### What to work on
Please reproduce all the data exactly as written and omit the pictures.

Recorded data Start Marker

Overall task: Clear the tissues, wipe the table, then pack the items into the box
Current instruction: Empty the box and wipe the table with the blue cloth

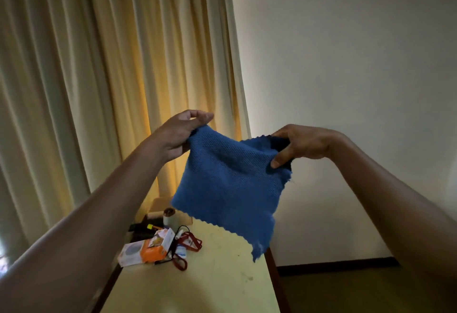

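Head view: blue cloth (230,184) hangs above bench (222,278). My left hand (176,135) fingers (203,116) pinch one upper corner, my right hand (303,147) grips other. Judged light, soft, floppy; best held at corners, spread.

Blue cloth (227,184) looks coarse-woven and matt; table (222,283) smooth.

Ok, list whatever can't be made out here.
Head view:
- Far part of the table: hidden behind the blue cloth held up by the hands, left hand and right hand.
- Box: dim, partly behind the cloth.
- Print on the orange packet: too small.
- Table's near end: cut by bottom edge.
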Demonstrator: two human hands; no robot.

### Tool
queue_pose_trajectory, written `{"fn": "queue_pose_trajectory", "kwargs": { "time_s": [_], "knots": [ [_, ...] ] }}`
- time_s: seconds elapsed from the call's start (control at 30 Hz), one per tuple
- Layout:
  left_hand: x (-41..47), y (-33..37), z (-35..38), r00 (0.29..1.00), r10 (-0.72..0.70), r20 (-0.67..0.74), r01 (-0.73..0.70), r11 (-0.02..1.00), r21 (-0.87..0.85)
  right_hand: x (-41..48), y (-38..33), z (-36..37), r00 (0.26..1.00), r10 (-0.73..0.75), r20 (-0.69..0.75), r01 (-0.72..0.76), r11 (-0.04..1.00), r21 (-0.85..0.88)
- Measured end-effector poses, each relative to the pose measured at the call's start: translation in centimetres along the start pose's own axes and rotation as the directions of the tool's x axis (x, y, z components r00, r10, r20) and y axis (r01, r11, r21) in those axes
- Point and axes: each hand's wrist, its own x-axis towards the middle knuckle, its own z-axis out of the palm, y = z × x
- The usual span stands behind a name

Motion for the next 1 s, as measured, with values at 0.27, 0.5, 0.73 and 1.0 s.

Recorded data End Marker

### Answer section
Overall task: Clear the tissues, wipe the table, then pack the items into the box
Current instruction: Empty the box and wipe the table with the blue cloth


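Head view: blue cloth (230,184) hangs above bench (222,278). My left hand (176,135) fingers (203,116) pinch one upper corner, my right hand (303,147) grips other. Judged light, soft, floppy; best held at corners, spread.

Blue cloth (227,184) looks coarse-woven and matt; table (222,283) smooth.

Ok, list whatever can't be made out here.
Head view:
- Far part of the table: hidden behind the blue cloth held up by the hands, left hand and right hand.
- Box: dim, partly behind the cloth.
- Print on the orange packet: too small.
- Table's near end: cut by bottom edge.
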Demonstrator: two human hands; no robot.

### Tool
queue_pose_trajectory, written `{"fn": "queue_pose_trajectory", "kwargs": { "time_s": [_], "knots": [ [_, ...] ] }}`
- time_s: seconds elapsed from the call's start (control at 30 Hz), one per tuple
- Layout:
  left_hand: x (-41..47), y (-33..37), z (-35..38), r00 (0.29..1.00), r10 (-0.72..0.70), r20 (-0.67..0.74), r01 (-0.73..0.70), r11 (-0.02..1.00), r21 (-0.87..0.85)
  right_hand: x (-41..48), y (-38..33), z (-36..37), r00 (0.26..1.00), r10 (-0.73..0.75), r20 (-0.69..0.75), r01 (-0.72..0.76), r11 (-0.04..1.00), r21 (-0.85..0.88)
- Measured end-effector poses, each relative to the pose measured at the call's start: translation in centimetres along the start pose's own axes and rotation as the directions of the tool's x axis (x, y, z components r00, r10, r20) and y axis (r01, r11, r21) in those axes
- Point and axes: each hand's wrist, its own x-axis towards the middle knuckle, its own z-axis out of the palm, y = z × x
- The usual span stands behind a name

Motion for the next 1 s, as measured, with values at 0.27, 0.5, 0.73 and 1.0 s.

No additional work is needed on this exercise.